The operational control of this budget currently falls under the EU’s ‘European External Action Service’, an organisation headed by a woman with many job titles.
Federica Mogherini
Italian Federica Mogherini was appointed by Jean-Claude Juncker. She is an EU Commissioner and one of the two Vice-Presidents of the EU Commission. She is also ‘High Representative of the European Union for Foreign Affairs and Security Policy’. In effect, Ms. Mogherini is the de facto EU Defence Secretary, EU Foreign Secretary, and EU International Development Secretary all rolled into one.
Federica Mogherini is the most powerful woman in the whole of the EU’s massive bureaucracy. She was appointed to her EU roles, never elected.
She studied political science in Italy and France and did her dissertation on Islam. She spent the first eight years of her political life as a member of the Italian Communist Youth Federation and only changed to become a member of the Youth Left when the Italian Communist Party dissolved. She has only ever worked in politics.
This is about unelected Brussels bureaucrats and their pursuit of personal, global power this how the EU also takes UK taxpayer money to satisfy its agenda for global power outside its own borders.
The EU has something called the ‘European Union Global Strategy’. Remain MPs may not have heard of it. They certainly haven’t been given the opportunity to debate it in the House of Commons.
Readers might think that this is something of… how shall I put this politely… an omission? They might quite reasonably think that if the EU is to have global ambitions, then our MPs would have been consulted and would have been able to contribute to the formulation of this strategy.
Afraid not.
But isn’t the UK one of the three biggest donors of international aid anyway?
Yes, it is. In fact, for decades the UK has been the second most-generous country in the world after the USA, according to the official figures from the OECD who monitor these things.
It was only last year that Germany pipped second-place from the UK, but only by virtue of including some of the costs of integrating its influx of 2 million migrants into Germany. I do not consider this to be an international aid. I consider it to be the cost of Angela Merkel’s disastrous 2015 policy of opening its borders.

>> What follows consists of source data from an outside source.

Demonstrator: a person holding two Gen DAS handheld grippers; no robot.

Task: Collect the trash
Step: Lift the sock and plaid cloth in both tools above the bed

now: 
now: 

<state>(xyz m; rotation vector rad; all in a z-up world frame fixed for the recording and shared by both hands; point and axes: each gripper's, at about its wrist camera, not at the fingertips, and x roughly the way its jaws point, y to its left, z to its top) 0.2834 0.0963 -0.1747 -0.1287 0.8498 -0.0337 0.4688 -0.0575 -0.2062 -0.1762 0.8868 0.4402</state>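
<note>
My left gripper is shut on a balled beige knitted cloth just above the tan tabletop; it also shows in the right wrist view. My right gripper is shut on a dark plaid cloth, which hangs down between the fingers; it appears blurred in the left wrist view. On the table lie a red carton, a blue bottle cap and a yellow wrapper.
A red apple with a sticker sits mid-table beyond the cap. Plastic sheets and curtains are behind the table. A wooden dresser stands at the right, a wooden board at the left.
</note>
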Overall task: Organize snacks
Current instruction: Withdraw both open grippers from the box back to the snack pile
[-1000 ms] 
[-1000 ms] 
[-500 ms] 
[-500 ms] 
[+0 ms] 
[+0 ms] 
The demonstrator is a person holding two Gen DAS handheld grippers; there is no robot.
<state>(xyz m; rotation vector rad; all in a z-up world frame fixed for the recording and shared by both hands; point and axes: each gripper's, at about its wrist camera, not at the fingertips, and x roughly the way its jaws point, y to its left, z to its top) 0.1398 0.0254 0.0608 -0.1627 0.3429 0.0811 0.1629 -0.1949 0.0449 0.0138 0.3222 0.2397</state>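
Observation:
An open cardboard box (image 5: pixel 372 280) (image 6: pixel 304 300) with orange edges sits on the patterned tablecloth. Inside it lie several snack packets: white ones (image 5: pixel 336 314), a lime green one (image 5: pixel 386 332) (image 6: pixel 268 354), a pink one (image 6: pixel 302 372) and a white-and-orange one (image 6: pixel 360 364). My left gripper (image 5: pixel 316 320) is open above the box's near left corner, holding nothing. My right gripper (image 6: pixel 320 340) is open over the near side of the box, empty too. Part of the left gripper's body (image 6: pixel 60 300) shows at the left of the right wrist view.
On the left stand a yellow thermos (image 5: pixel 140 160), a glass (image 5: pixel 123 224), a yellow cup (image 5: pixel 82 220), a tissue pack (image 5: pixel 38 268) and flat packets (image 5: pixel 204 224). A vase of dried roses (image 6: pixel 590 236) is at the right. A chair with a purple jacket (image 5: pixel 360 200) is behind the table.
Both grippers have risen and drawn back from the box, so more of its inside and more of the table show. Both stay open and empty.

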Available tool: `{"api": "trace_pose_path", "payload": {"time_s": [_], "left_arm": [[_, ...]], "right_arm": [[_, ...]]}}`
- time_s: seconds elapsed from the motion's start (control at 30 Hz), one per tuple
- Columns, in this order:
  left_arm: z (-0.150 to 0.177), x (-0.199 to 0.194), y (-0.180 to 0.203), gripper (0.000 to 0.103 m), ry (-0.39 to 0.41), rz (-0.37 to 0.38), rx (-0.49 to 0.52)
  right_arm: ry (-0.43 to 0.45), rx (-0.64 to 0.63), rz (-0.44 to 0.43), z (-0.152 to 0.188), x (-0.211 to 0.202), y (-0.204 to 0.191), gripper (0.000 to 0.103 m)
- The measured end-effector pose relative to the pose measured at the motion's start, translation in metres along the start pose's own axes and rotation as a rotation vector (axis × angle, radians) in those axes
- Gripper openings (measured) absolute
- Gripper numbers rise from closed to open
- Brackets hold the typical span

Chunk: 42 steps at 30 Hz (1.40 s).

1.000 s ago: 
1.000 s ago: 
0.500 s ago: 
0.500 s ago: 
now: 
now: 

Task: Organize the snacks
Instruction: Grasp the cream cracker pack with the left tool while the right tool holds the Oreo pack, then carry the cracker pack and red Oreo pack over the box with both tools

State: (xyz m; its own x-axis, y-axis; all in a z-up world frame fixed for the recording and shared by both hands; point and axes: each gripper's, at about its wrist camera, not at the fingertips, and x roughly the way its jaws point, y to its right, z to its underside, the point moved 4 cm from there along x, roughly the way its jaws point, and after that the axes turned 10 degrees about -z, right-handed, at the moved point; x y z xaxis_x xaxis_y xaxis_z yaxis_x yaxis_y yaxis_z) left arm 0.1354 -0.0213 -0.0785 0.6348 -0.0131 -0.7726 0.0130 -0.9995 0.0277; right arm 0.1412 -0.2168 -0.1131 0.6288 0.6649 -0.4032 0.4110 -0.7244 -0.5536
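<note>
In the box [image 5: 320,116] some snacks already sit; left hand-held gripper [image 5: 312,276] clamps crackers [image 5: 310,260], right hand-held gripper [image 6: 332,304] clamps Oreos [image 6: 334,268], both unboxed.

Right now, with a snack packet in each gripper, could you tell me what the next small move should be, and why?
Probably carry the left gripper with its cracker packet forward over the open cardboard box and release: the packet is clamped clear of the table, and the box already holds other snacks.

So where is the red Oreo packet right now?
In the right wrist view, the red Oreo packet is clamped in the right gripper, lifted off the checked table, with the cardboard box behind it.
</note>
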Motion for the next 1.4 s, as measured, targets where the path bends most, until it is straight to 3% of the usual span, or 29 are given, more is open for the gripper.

Whither OUR sovereignty and democracy?
The British people voted in 2016 to take back control. A key aspect of the Brexit vote — the largest in British political history — was about sovereignty and democracy.
If and when the Government finally delivers Brexit, it will mean that decisions about where the British people should devote some of their wealth will be made by their elected representatives in Parliament, not by some unelected bureaucrats in Brussels whom most ordinary people have never heard of.